**Exercise aim**: Note how many lines of the material that follows include the string "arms", and state only that number.

**Record excerpts**:

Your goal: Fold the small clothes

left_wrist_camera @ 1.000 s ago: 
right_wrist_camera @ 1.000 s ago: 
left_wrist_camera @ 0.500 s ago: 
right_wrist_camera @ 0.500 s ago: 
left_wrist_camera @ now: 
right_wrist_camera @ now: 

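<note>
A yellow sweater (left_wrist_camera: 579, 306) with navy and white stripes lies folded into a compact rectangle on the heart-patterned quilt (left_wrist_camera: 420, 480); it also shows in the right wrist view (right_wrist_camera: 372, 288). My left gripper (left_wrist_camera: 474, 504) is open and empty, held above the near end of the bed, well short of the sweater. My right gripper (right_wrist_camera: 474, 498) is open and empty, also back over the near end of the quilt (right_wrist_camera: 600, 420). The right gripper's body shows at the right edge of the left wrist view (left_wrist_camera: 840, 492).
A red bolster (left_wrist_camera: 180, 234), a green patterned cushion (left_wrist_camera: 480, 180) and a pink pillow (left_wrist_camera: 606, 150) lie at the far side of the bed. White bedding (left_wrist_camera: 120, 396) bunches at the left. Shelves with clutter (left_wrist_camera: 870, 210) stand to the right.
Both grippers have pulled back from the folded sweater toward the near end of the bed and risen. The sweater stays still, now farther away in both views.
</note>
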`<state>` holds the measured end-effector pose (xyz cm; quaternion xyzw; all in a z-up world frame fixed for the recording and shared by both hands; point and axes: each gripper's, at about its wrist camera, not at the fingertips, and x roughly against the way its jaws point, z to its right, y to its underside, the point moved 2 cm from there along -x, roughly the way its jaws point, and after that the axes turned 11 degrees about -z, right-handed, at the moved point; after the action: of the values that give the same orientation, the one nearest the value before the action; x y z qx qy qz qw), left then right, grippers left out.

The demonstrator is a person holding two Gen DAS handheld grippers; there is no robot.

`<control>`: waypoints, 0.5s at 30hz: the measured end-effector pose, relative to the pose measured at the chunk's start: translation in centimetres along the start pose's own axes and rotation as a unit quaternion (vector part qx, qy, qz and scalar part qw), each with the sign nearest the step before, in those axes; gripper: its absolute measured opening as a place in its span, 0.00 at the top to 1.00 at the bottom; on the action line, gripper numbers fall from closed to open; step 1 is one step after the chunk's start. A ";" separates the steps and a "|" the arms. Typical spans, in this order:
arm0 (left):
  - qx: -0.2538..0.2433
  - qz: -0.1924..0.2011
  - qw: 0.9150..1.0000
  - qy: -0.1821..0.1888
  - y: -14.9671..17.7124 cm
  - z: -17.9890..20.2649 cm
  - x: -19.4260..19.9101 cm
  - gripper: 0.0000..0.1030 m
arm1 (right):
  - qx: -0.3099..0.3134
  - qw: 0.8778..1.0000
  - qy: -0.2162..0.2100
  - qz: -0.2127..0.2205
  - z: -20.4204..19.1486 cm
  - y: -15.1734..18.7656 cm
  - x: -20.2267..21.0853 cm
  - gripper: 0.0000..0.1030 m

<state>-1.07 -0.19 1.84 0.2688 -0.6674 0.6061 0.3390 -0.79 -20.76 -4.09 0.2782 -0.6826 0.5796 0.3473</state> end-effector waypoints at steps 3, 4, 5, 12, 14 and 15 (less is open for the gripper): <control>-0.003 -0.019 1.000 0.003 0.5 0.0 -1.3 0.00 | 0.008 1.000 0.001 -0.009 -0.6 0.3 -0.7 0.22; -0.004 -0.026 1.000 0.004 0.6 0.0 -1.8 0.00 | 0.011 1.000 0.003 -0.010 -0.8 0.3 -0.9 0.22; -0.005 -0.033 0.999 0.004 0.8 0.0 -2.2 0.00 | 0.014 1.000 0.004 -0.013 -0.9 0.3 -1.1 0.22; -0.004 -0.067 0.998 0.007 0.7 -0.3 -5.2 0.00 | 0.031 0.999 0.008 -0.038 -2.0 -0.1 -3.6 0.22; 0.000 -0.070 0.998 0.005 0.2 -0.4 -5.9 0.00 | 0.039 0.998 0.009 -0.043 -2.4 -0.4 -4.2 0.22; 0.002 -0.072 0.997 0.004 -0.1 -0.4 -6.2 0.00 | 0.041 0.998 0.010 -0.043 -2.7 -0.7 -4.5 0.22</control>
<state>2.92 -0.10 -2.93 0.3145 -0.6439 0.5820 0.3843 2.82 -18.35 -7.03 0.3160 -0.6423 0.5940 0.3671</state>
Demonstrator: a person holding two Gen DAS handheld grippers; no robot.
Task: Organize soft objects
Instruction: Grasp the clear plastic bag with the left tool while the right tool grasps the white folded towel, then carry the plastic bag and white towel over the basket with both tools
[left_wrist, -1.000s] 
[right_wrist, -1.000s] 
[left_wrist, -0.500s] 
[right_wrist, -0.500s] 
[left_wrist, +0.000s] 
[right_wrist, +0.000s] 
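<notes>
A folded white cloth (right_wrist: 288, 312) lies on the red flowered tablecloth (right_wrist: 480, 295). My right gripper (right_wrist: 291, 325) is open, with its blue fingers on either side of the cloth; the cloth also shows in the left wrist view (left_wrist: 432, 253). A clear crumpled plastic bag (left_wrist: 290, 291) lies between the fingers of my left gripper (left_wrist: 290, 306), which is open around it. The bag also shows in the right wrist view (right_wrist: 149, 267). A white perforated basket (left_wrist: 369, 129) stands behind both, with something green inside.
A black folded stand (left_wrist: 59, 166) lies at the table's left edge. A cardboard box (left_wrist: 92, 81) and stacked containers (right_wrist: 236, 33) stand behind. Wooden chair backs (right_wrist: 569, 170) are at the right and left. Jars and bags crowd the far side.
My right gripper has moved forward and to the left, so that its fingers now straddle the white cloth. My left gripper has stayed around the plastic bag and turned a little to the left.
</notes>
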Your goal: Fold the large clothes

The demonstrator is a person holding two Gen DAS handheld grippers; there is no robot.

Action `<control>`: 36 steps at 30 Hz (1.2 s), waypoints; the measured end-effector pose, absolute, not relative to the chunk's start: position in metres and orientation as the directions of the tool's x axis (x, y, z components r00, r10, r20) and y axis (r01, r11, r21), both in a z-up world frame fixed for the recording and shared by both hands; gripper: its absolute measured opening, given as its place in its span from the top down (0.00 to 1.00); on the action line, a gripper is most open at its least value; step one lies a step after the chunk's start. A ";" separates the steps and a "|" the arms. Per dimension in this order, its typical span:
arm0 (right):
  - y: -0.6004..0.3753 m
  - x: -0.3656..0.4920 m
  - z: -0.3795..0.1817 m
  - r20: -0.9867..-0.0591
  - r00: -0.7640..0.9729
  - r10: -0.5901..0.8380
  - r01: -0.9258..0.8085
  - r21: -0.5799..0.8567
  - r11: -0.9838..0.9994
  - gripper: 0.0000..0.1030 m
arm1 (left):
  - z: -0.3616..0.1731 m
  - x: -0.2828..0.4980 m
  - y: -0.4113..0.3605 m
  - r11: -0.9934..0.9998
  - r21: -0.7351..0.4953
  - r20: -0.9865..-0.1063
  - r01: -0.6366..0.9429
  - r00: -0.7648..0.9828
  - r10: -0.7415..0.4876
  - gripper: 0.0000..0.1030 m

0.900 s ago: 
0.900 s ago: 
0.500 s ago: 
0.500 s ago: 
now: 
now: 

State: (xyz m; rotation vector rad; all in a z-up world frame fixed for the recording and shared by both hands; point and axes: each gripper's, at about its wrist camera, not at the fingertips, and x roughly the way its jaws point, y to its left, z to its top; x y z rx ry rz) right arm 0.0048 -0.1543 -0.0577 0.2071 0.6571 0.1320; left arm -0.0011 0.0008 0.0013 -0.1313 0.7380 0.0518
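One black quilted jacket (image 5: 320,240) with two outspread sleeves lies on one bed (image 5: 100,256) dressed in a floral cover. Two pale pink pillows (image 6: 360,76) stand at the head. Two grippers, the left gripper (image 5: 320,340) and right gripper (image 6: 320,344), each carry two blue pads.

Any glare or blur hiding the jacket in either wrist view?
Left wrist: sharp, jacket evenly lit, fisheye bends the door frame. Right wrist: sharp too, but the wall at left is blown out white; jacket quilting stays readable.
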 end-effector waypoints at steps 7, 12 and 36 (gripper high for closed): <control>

**Task answer**: 2